7限 慣れない日常
今までのあらすじ
母さんがいる生活に新鮮さを感じる武本 圭介。
その母さんが突然、再婚話を切り出した。
そこに母さんをよく思わない加奈が帰宅した。
「たっだいまー」
その口調は重い空気を破壊するには十分だった。
「今日もお兄ちゃんが作ったのー?」
テーブルの上の料理をきらきらの目で眺める。
「今日はお母さんが作ったんだよ」
圭介はそれを聞いた加奈が一瞬だけ曇った表情を見せたのを見逃さなかった。
「それより、着替えて来いよ」
いつも通りの言葉を掛けた。この時、母の表情を怖くて見えなかった。そして仲良いのね、と明るく装うどこか寂しげな母も見たくなかった。

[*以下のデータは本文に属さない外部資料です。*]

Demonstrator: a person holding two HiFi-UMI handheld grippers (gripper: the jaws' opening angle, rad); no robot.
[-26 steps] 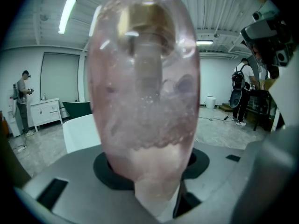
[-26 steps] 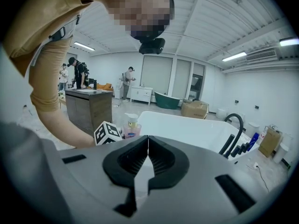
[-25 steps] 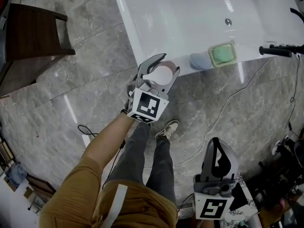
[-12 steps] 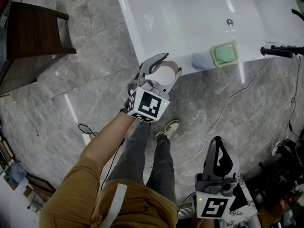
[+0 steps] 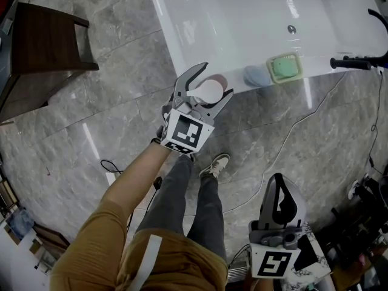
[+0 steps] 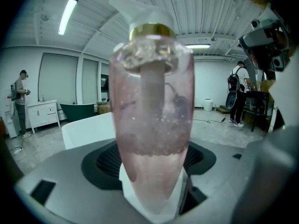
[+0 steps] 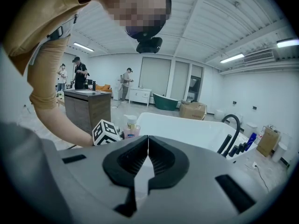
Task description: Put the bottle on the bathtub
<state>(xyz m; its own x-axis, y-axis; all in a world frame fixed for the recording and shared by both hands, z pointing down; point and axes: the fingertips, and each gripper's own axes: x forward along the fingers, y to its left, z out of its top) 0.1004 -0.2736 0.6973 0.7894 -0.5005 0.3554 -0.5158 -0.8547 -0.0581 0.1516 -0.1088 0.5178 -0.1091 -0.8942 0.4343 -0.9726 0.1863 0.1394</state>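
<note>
The clear plastic pump bottle (image 5: 210, 90) (image 6: 152, 125) has a gold ring at its neck and a white pump on top. Pink soap with tiny bubbles fills about the lower half, and a thin tube runs down the middle. It stands upright. The long white shiny bathtub (image 5: 170, 36) fills the head view from 12 to 2 o'clock. The bottle is at the tub's 7 o'clock corner, on the rim there. In the right gripper view the bottle (image 7: 129, 127) shows at 9 o'clock.
</note>
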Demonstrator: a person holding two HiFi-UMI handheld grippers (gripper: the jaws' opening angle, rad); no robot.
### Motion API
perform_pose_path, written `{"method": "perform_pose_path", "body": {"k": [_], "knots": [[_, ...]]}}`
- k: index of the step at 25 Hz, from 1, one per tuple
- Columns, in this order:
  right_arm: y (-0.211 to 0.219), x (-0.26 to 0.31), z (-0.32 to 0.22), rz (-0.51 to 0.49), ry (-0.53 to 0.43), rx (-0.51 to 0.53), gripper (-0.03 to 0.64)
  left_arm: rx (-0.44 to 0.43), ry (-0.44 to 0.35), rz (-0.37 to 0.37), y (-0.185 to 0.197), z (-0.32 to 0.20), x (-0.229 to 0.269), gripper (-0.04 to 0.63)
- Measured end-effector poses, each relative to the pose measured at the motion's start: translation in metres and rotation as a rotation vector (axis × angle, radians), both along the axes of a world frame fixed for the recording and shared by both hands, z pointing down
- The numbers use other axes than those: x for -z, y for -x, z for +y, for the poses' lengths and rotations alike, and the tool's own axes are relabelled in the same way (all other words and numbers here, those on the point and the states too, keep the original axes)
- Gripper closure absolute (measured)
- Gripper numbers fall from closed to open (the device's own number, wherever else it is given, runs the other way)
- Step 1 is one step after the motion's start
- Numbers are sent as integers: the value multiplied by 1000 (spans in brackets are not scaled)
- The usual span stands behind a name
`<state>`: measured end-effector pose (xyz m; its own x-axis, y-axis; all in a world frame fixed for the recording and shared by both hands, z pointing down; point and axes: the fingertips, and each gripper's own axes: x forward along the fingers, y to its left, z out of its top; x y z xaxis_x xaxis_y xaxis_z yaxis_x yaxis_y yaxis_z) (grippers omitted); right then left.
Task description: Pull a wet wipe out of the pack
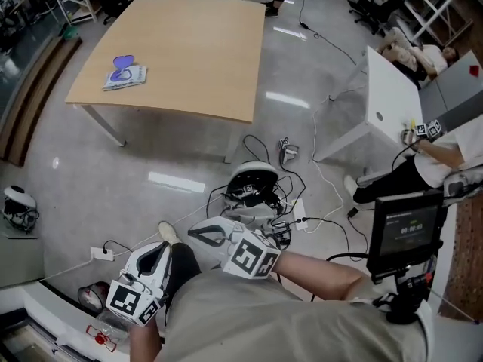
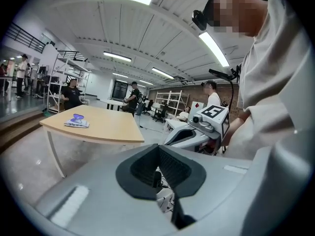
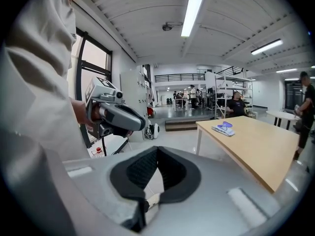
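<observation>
The wet wipe pack (image 1: 125, 75), white with a purple lid, lies on the wooden table (image 1: 204, 59) near its left end, well ahead of me. The same pack (image 2: 76, 121) shows far off in the left gripper view, and the pack (image 3: 223, 128) also appears in the right gripper view. Both grippers are held close to my body above the floor, away from the table. My left gripper (image 1: 161, 249) (image 2: 157, 149) is shut with nothing in it. Just right of it, my right gripper (image 1: 202, 236) (image 3: 156, 150) is also shut and empty.
Between me and the table, cables and a white helmet-like device (image 1: 253, 179) lie on the floor. A power strip (image 1: 102, 253) is at lower left. To the right stand a white desk (image 1: 377, 111), a seated person (image 1: 423, 164) and a monitor on a stand (image 1: 404, 228).
</observation>
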<state>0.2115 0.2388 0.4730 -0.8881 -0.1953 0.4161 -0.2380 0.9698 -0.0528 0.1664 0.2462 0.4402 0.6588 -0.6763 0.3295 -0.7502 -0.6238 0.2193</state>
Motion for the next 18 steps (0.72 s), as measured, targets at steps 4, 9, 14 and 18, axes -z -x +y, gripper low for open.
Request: {"method": "perform_pose_path", "body": {"k": [4,9,14,18], "knots": [[20,-1,-29,-3,-7,-3,615,-1,-23,17,22,-33,-3,591],[57,12,-74,8,-13,-29,615,-22,-35,40,65,-78,5,591],[130,21,-112,18,-26,-48,615,-57,-52,40,136,-120,13,591],[208,8,-146,26,-25,-79,615,-89,-69,40,216,-154,-1,591]]}}
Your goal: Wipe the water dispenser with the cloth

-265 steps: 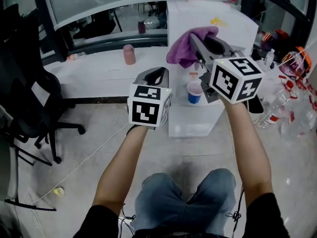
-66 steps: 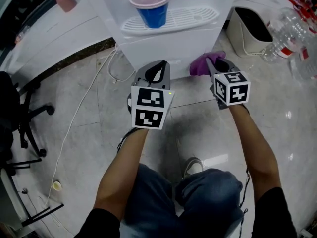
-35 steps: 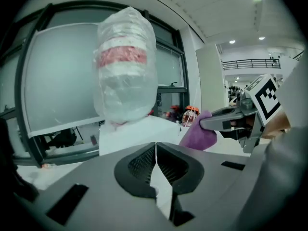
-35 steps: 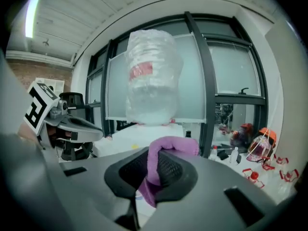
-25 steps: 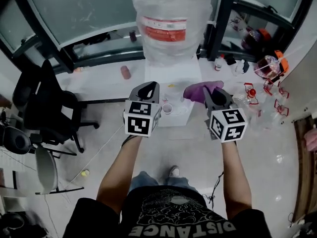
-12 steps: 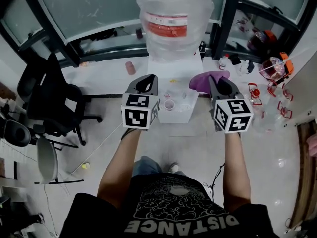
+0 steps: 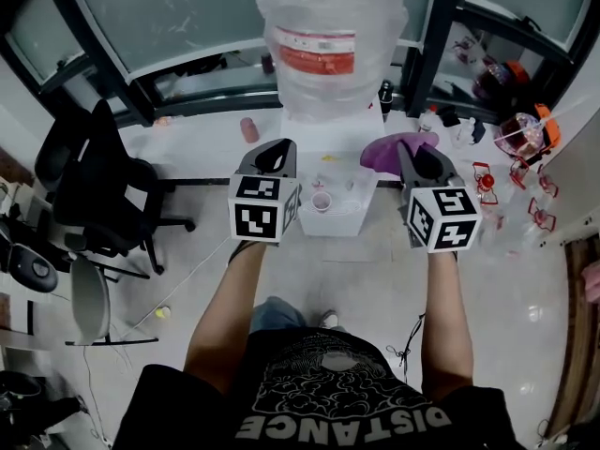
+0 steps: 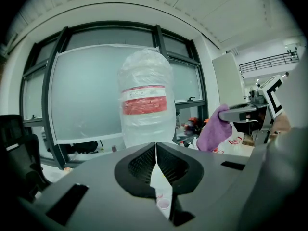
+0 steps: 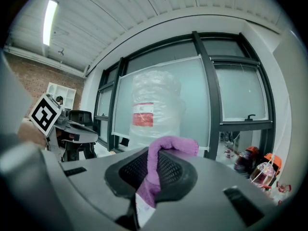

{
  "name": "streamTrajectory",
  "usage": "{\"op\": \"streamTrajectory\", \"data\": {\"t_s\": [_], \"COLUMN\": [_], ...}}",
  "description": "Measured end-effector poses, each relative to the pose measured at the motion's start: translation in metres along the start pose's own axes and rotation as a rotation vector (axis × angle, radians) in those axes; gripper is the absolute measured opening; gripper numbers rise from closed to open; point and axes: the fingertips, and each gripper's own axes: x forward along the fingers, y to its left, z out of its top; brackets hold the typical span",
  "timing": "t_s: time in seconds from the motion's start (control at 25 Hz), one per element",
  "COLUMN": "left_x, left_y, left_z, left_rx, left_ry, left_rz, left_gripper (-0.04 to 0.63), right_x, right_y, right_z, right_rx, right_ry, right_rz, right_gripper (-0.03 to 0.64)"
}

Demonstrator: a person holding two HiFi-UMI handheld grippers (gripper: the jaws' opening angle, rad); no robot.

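Change: we have risen from the water dispenser's foot; both grippers now face its top.
Meaning: top likely next, we judge.
Right gripper: clamped on purple cloth, near dispenser's upper right.
Left gripper: jaws together, empty.
Bottle: plastic-wrapped, atop dispenser; fill unclear.
Cup: pink inside.
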Motion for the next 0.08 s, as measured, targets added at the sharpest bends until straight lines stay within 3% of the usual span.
{"op": "streamTrajectory", "data": {"t_s": [0.08], "left_x": [0.0015], "left_y": [-0.0024], "left_z": [0.0006], "left_rx": [0.001], "left_ry": [-0.005], "left_rz": [0.003], "left_gripper": [0.028], "right_x": [-0.0007], "right_y": [-0.0032], "right_z": [0.0011], "right_rx": [-0.004], "right_ry": [-0.005], "right_rz": [-0.002], "right_gripper": [0.032]}}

着ぐるみパジャマに身を包んだ加奈がそんなことを知らず無邪気に母の夕飯を頬張る。
「おいしー」
「そう、良かった」
それを聞き圭介も一口食べる。
「ん、本当においしい」
嘘ではなく本当に美味しかった。料理を作っていたときも手際が良かったので海外赴任中でも作っていたのだろう。そんなことを考えながら加奈と話しながら夕飯は進んでいく。そのほとんどが一方的に加奈が話していた。その間、加奈に母の再婚話をするなら今しかないと考えていた。次の休みが数日後なため早いほうがいいだろうと考えた。
「はー、美味しかった」
夕飯を食べ終え、満足している加奈に言おうとしたが何と言いだせばいいのか困る。
「今日はお兄ちゃんが食器洗いねー」
いつもの仕返しでもするようなイタズラ顔で言う加奈を見たらなにも言えなくなってしまった。そしてそのまま加奈はやりたくないのか、押し付けるためなのかすぐに自室に行ってしまった。母さんが立ち上がり食器を洗おうとした。
「母さん、やらなくていいよ」
そう言い、圭介は食器を洗い始めた。